**What this task involves**
From the material below, set down exactly the lines that run from the one containing "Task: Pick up" to the one containing "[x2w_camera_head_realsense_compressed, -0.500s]", minus the pictures.

[Start of Attachment]

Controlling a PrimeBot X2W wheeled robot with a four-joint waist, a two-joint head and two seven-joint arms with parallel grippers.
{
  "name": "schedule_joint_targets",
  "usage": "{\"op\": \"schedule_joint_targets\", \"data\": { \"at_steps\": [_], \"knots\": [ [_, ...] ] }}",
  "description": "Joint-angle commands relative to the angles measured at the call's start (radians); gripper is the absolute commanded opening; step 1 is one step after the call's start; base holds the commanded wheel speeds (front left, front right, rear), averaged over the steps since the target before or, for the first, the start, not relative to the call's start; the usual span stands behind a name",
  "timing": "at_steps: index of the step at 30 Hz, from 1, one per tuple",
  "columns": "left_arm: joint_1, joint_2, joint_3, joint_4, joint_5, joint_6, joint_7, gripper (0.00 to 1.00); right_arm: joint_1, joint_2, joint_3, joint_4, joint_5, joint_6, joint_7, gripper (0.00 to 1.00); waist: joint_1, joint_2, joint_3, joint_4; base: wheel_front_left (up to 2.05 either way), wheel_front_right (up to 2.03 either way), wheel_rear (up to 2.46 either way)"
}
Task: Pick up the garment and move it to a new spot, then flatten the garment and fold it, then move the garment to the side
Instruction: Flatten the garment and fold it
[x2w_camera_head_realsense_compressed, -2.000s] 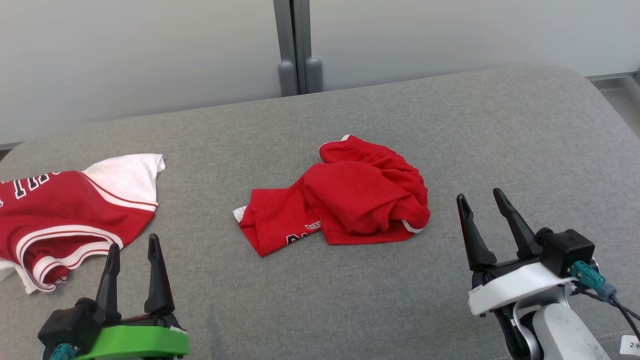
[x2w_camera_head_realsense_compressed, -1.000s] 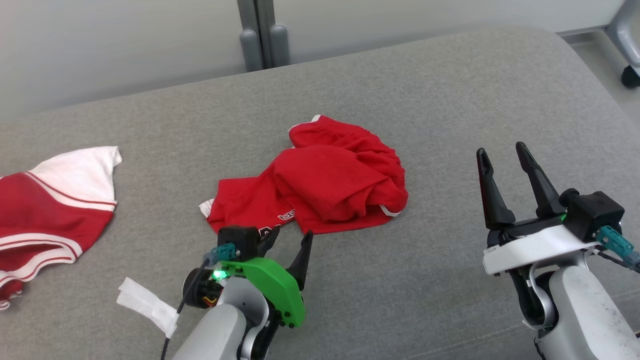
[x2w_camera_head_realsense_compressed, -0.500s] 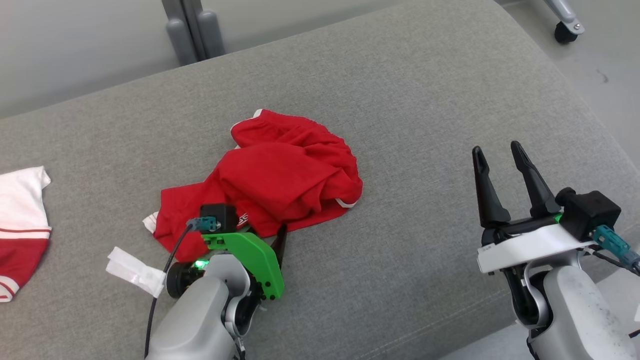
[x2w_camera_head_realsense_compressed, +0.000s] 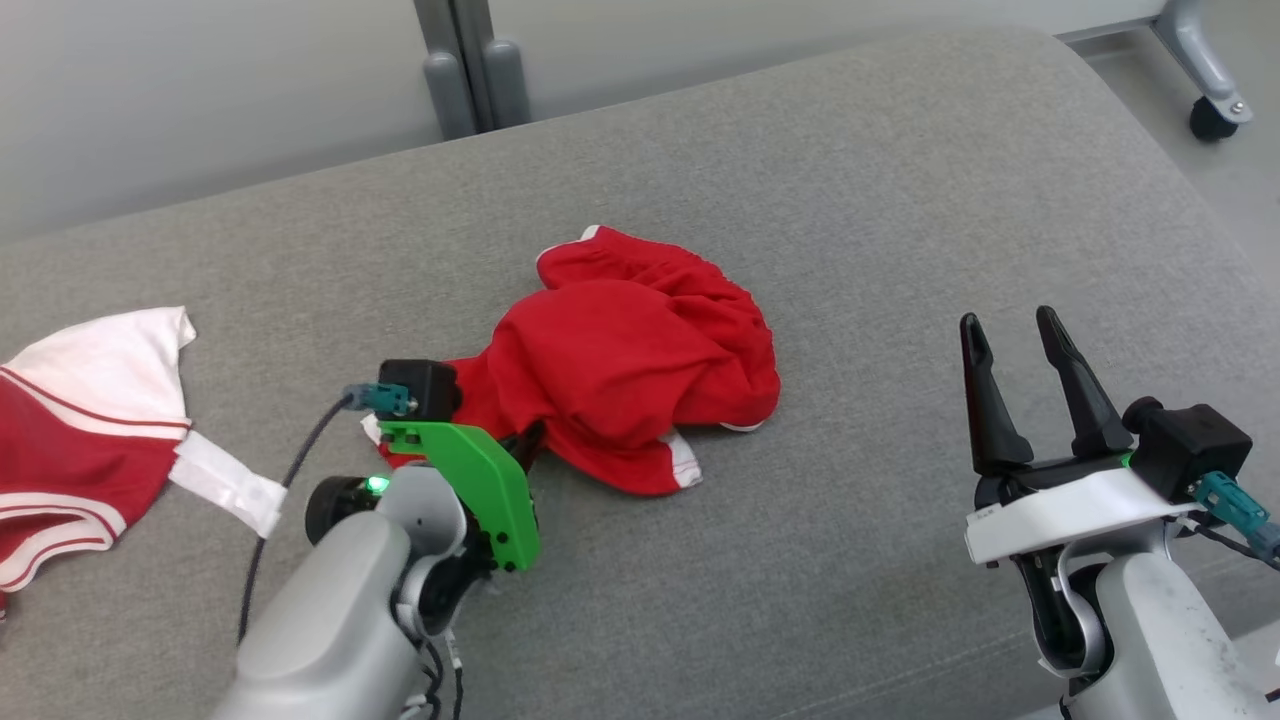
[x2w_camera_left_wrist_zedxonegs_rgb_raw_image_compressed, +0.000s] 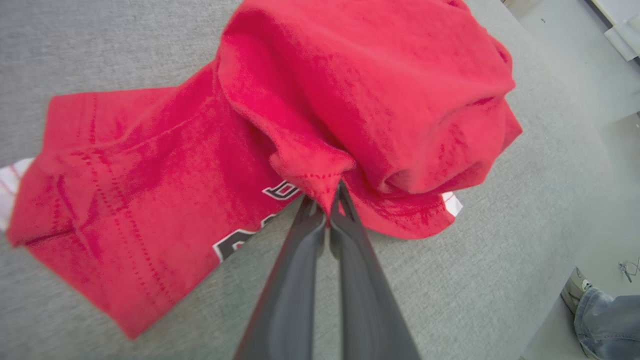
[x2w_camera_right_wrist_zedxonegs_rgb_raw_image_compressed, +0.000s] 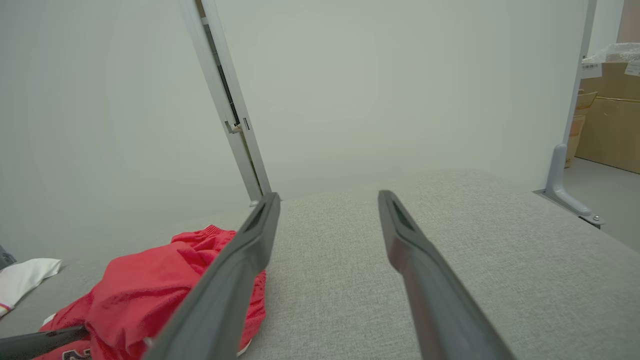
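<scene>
The garment (x2w_camera_head_realsense_compressed: 630, 370) is a crumpled red piece with white trim and dark lettering, lying in the middle of the grey cushioned surface (x2w_camera_head_realsense_compressed: 860, 210). In the left wrist view the garment (x2w_camera_left_wrist_zedxonegs_rgb_raw_image_compressed: 310, 100) has a pinched fold between the two fingertips of my left gripper (x2w_camera_left_wrist_zedxonegs_rgb_raw_image_compressed: 330, 197), which is shut on it. In the head view my left gripper (x2w_camera_head_realsense_compressed: 525, 450) reaches into the garment's near left edge. My right gripper (x2w_camera_head_realsense_compressed: 1010, 340) stands open to the right, well apart from the cloth, with nothing between its fingers (x2w_camera_right_wrist_zedxonegs_rgb_raw_image_compressed: 240, 260). The garment (x2w_camera_right_wrist_zedxonegs_rgb_raw_image_compressed: 145, 290) lies at the lower left of the right wrist view.
A second red and white garment (x2w_camera_head_realsense_compressed: 80, 430) lies at the far left of the surface. A pale partition with a grey post (x2w_camera_head_realsense_compressed: 465, 70) stands behind. A wheeled frame foot (x2w_camera_head_realsense_compressed: 1205, 105) stands on the floor at the right. A person's shoe and jeans (x2w_camera_left_wrist_zedxonegs_rgb_raw_image_compressed: 600, 310) are beside the surface.
My left gripper has closed on a fold of the garment's near edge, and the cloth has bunched up toward it. The head camera has shifted. The right gripper stays open.
</scene>
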Motion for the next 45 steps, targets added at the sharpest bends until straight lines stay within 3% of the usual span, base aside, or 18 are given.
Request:
{"op": "schedule_joint_targets", "data": {
  "at_steps": [1, 10, 13, 16, 17, 18, 25, 29, 33, 40, 45],
  "knots": [
    [-0.001, 0.038, 0.007, -0.041, -0.019, -0.006, 0.053, 0.0, 0.012, 0.003, -0.003, 0.002, -0.004, 0.0, -0.003, 1.0, 0.0, -0.0001, -0.036, 0.048, 0.0, 0.0, 0.0],
    [0.071, 0.329, 0.055, -0.269, -0.158, 0.034, 0.488, 0.0, 0.018, 0.015, 0.006, 0.008, -0.007, 0.0, -0.003, 1.0, 0.0, -0.0001, -0.062, 0.078, 0.0, 0.0, 0.0],
    [0.091, 0.392, 0.081, -0.285, -0.198, 0.042, 0.553, 0.0, 0.019, 0.009, 0.004, 0.009, -0.001, 0.0, -0.003, 1.0, 0.0, -0.0001, -0.062, 0.074, 0.0, 0.0, 0.0],
    [0.095, 0.424, 0.104, -0.267, -0.2, 0.057, 0.551, 0.0, 0.025, 0.002, -0.003, 0.013, 0.0, 0.0, -0.003, 1.0, 0.0, -0.0001, -0.06, 0.075, 0.0, 0.0, 0.0],
    [0.092, 0.428, 0.114, -0.255, -0.202, 0.053, 0.536, 0.15, 0.024, 0.0, -0.002, 0.015, 0.0, 0.0, -0.003, 1.0, 0.0, -0.0001, -0.058, 0.076, 0.0, 0.0, 0.0],
    [0.086, 0.419, 0.124, -0.239, -0.207, 0.053, 0.514, 1.0, 0.022, -0.001, 0.0, 0.016, 0.0, 0.0, -0.003, 1.0, 0.0, -0.0001, -0.058, 0.076, 0.0, 0.0, 0.0],
    [0.07, 0.399, 0.145, -0.212, -0.147, 0.019, 0.331, 1.0, 0.019, -0.013, 0.019, 0.029, 0.005, 0.0, -0.003, 1.0, 0.0, -0.0001, -0.065, 0.095, 0.0, 0.0, 0.0],
    [0.1, 0.387, 0.157, -0.264, -0.082, 0.032, 0.165, 1.0, 0.034, -0.009, 0.027, 0.033, 0.006, 0.0, -0.003, 1.0, 0.0, -0.0001, -0.075, 0.117, 0.0, 0.0, 0.0],
    [0.164, 0.374, 0.175, -0.36, 0.011, 0.081, -0.041, 1.0, 0.04, -0.009, 0.035, 0.033, 0.006, 0.0, -0.003, 1.0, 0.0, -0.0001, -0.081, 0.14, 0.0, 0.0, 0.0],
    [0.301, 0.265, 0.19, -0.473, 0.112, 0.192, -0.377, 1.0, 0.051, -0.025, 0.044, 0.034, 0.003, 0.0, -0.003, 1.0, 0.0, -0.0001, -0.098, 0.175, 0.0, 0.0, 0.0],
    [0.385, 0.201, 0.21, -0.505, 0.169, 0.231, -0.489, 1.0, 0.067, -0.039, 0.049, 0.033, 0.002, 0.0, -0.003, 1.0, 0.0, -0.0001, -0.113, 0.189, 0.0, 0.0, 0.0]
  ]
}}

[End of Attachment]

**Expected answer**
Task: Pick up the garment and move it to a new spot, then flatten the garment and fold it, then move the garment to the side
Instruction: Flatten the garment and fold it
[x2w_camera_head_realsense_compressed, -2.000s] 
[x2w_camera_head_realsense_compressed, -1.000s] 
[x2w_camera_head_realsense_compressed, -0.500s] 

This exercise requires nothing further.